Thursday, February 07 09:40:21
The euro edged higher today on buying by Asian sovereign investors, although most were cautious about aggressively adding bets in favour of the single currency before a European Central Bank rate decision.
While the ECB is widely expected to keep interest rates on hold when it announces its decision at 1245 GMT, investors will be on the lookout for comments from bank President Mario Draghi about any negative impact of a strong currency on the fragile euro zone economy.
While chances of that happening are slim, given the trade-weighted euro has risen only 3 percent since early last month, any hint of discomfort could drag the currency lower.
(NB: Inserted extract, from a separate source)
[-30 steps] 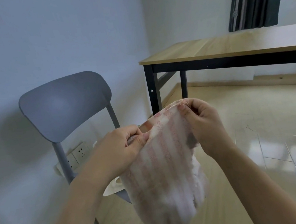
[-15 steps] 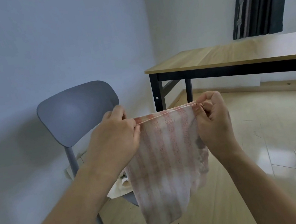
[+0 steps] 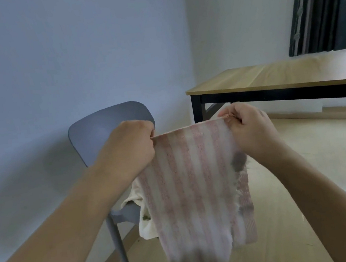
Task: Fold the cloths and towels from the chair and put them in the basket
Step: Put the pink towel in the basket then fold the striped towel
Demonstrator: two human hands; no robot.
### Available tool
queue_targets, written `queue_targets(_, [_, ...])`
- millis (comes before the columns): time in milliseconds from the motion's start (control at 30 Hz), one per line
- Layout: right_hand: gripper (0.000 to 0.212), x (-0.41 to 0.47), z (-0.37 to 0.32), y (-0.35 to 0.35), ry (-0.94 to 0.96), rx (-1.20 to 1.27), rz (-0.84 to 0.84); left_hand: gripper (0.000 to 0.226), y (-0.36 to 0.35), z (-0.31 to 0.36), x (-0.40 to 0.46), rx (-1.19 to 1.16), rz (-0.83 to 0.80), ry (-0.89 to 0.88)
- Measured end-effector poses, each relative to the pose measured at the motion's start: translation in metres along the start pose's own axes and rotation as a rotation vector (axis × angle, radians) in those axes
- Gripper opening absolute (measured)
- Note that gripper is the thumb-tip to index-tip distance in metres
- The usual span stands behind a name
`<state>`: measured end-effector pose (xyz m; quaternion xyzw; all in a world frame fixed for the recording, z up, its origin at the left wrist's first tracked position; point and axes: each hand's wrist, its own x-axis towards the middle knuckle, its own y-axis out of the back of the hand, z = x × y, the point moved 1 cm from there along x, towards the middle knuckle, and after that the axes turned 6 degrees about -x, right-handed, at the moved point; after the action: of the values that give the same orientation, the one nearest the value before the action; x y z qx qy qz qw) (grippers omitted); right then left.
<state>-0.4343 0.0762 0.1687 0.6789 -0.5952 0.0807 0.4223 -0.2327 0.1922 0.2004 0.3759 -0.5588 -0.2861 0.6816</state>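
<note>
A pink and white striped towel hangs in the air in front of the grey chair. My left hand pinches its top left corner and my right hand pinches its top right corner, so the top edge is stretched flat between them. The towel hangs doubled, with a frayed, darker patch along its right side. A cream cloth lies on the chair seat behind the towel, mostly hidden. No basket is in view.
A wooden table with black legs stands at the back right. A dark curtain hangs above it. The blue-grey wall runs along the left behind the chair. Pale wooden floor spreads to the right.
Both hands have moved apart and upward, stretching the towel's top edge straight. The view has shifted, so the chair and table sit lower and more to the right.
</note>
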Motion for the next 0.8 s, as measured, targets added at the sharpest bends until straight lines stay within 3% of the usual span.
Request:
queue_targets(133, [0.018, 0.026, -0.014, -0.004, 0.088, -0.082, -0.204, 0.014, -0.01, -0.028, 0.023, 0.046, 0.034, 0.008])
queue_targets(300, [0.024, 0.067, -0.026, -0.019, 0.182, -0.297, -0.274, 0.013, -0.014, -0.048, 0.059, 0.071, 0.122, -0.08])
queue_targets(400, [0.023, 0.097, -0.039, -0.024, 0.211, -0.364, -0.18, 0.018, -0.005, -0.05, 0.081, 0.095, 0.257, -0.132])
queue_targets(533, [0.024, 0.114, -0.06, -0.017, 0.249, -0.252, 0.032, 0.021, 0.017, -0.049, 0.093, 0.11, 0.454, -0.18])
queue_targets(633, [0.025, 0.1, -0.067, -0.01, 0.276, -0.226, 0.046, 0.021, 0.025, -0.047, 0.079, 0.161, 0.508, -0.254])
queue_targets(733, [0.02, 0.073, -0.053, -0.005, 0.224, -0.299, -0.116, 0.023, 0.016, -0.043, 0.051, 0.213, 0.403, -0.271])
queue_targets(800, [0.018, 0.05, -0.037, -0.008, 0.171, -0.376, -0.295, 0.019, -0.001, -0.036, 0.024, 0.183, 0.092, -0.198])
On the other hand, if he sounds unconcerned by the euro's rise, the single currency is likely to bounce.
"The markets have been on hold ahead of the ECB meeting and there was some position consolidation prior to that," said Neil Mellor, currency strategist at Bank of New York Mellon
"The key question Draghi will be asked is about currency wars, and he will likely say currency moves should be set by the markets, leading most to assume that the ECB is not prepared to do anything and the euro will probably go a little higher at the end of the meeting."
The euro was up 0.3 percent at $1.3563, holding above this week's trough of $1.3458 plumbed on Tuesday and well shy of a 15-month peak of $1.3711 set on Feb. 1.
The single currency was up 0.4 percent at 127.22 yen , not far from its 34-month high of 127.71 yen hit on Wednesday on reported demand from some Russian and Middle East investors, traders said.
Draghi sounded optimistic about a euro zone recovery last month, helping set the stage for a sharp euro rally, lifting it against the dollar and yen and to a 15-month top against sterling.
The euro has risen more than 2 percent against the greenback so far this year and over 10 percent versus the yen, triggering strong protests from French politicians who fear a strong euro could derail exports and threaten a nascent euro zone recovery.